I’ve always admired Starman, always found it deeply touching, but my latest viewing of it was unlike any other I have experienced, because, like its main character Jenny, I myself am now a widower, following the death of my wife Carole from cancer. You may think, maybe now’s not a good time to watch a film about a grieving widow, but on the other hand, maybe now’s the perfect time. And of course, this is a film about grief that softens the harshness by wrapping it securely in the comforts of genre. This isn’t a raw, uncompromising study — something which I, admittedly, might have had a tougher (if potentially more rewarding) time of viewing. I may not have watched Starman so soon at all were it not for my contributions to this site, which gave me a chance to express my feelings in a focused way. It also helped me answer the question I asked in the opening paragraph.
I don’t think I’d been affected by this film this much since I first watched it decades ago. A scene near the start, where Jenny (Karen Allen) is re-watching home videos of herself and her late husband Scott (Jeff Bridges), was particularly moving. There isn’t much filmed footage of my wife (in fact, I’m wondering if there’s any at all), and I don’t think I could handle watching any of it if I had the opportunity. I honestly think it would tear me apart right now. Then again, who knows, maybe it would be a comfort. I’m not sure. Grief has been with us since we’ve existed, but before the advent of film, all we had to remember our loved ones by was our memories. Even photographs and portraits, which serve as reminders and distillations of people, have more of a remove to them than actual filmed footage. I look at photos of my wife regularly, but the bittersweet feelings they provoke are something I can just about handle, whereas film….I don’t know, I don’t think I could take it.

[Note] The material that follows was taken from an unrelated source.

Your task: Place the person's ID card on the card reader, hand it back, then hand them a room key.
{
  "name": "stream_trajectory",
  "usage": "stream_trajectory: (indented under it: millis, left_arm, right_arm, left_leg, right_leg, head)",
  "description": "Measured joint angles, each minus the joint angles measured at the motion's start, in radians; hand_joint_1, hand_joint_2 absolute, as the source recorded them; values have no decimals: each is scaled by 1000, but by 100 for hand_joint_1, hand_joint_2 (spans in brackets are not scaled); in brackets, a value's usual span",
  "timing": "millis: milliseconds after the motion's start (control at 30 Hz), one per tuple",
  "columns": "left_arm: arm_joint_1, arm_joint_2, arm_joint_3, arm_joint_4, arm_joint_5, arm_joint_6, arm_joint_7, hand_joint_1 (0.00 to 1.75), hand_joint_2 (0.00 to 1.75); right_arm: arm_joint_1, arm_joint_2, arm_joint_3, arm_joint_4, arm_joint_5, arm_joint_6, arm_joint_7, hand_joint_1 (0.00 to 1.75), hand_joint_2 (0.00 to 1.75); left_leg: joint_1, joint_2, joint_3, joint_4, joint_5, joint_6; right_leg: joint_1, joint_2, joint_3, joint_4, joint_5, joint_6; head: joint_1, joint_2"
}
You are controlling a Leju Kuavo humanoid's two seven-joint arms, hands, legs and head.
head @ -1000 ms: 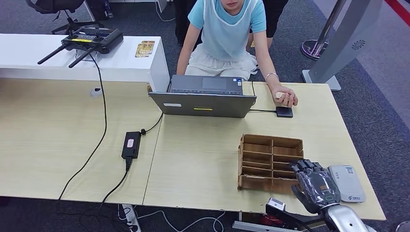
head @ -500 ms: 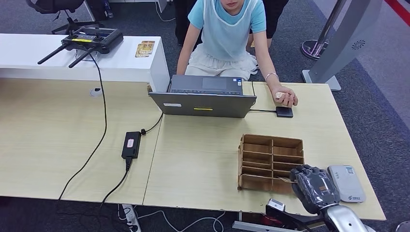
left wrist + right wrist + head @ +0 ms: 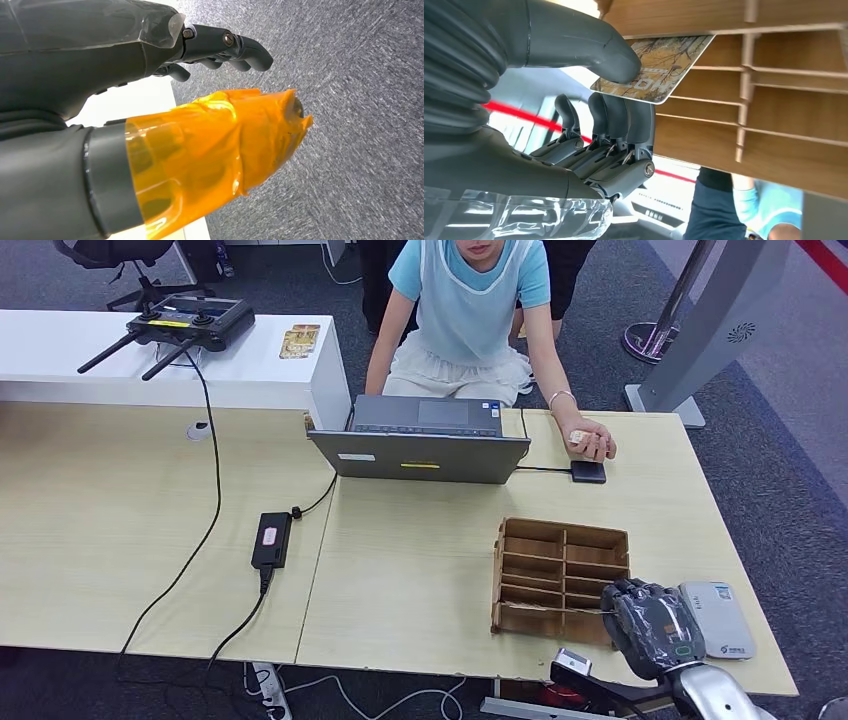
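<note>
Head view: right hand [image 3: 655, 628] at the near right corner of the slotted brown wooden card box [image 3: 560, 578] on the pale wooden table [image 3: 420, 570], white card reader [image 3: 717, 619] just beside it; grey open laptop [image 3: 425, 442] and seated person [image 3: 470, 310] beyond.

Right wrist view: thumb pinches a tree-patterned room key card [image 3: 659, 65] (partly inside a slot).

Left wrist view: left hand [image 3: 150, 100] over grey carpet [image 3: 350, 125], fingers loosely curled, holding nothing.
</note>
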Motion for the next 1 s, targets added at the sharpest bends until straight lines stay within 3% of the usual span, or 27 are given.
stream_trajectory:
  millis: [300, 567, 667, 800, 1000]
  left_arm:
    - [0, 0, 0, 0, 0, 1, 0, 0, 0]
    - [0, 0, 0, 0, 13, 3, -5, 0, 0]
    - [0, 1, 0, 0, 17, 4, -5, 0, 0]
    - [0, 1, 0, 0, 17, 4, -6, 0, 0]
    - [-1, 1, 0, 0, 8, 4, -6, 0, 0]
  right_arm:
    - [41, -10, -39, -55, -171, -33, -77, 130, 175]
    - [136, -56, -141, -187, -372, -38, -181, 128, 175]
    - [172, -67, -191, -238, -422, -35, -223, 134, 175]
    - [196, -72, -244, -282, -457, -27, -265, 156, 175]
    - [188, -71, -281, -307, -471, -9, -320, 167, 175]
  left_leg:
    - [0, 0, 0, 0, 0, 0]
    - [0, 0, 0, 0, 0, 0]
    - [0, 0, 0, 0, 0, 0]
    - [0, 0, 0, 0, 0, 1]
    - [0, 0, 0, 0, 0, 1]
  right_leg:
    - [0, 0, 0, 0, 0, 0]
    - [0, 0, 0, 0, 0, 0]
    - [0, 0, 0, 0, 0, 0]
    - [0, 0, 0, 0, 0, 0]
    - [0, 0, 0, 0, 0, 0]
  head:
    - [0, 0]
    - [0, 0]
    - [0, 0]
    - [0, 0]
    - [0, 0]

Of course, film is not an exact approximation of reality — it’s not interactive, it doesn’t feed off all of our senses and is no substitution for the real thing, but it would be vivid enough for me to affect me intensely, and it could get to me in the way it gets to Jenny. She knows her behaviour is indulgent, but she can’t help but live in the past, to lose herself in happier, earlier times. It must be tempting, especially with the haze of drunkenness to weaken your resistance. So yeah, I can really feel the pain of Starman‘s most heartbreaking scenes, but I always had to a lesser extent beforehand. Watching it as an adult, the film’s tenderness hits me greater than ever before. It is Carpenter’s loveliest, most tender film, a beautiful love story, as well as a proper crowd-pleaser. It’s a road movie, a romance and science-fiction, and Carpenter’s genius is in his ability to blend it so well together that you can’t see the joins, and yet, maybe because it’s not quintessentially Carpenter, remains somewhat underrated.
It is beautiful. Not like this, but it is beautiful. There is only one language, one law, one people. There is no war, no hunger. The strong do not victimize the helpless. We are very civilized, but we have lost something, I think. You are all so much alive, all so different. I will miss the cooks and the singing and the dancing. And the eating! – – And the other things.
Starman
Following the box office failure of The Thing, a film now widely regarded to be Carpenter’s masterpiece (alongside Halloween), Carpenter directed Christine, a crowd-pleasing, entertaining shocker that, nevertheless, felt like his least personal work — it seemed more like he was a hired hand for this film. No doubt about it, his style and excellence were still in evidence, and it’s not a mere retread of his earlier movies, but there’s a reason it’s no one’s favourite Carpenter film. It just didn’t have that extra genius touch. Still, it made him a commercial proposition again, and, staying with Columbia Pictures, he broadened his style with Starman. His first love story, it also feels very much like him giving people the extra-terrestrial tale that audiences wanted instead of the bleak, graphic nihilism of The Thing back in 1982. Remember, 1982 was the summer of E.T, which broke records absolutely everywhere and was proof that the masses wanted friendly aliens, not amorphous, murderous ones. Starman shares some similarities with E.T. In fact, it was originally written years earlier, but further development was delayed after the latter became absolutely enormous. Regardless, Starman is utterly its own ‘thing’, for want of a better word. It turned out to be another hit for Carpenter, and is the only film of his to have gained an Oscar nomination (for Jeff Bridges’ performance).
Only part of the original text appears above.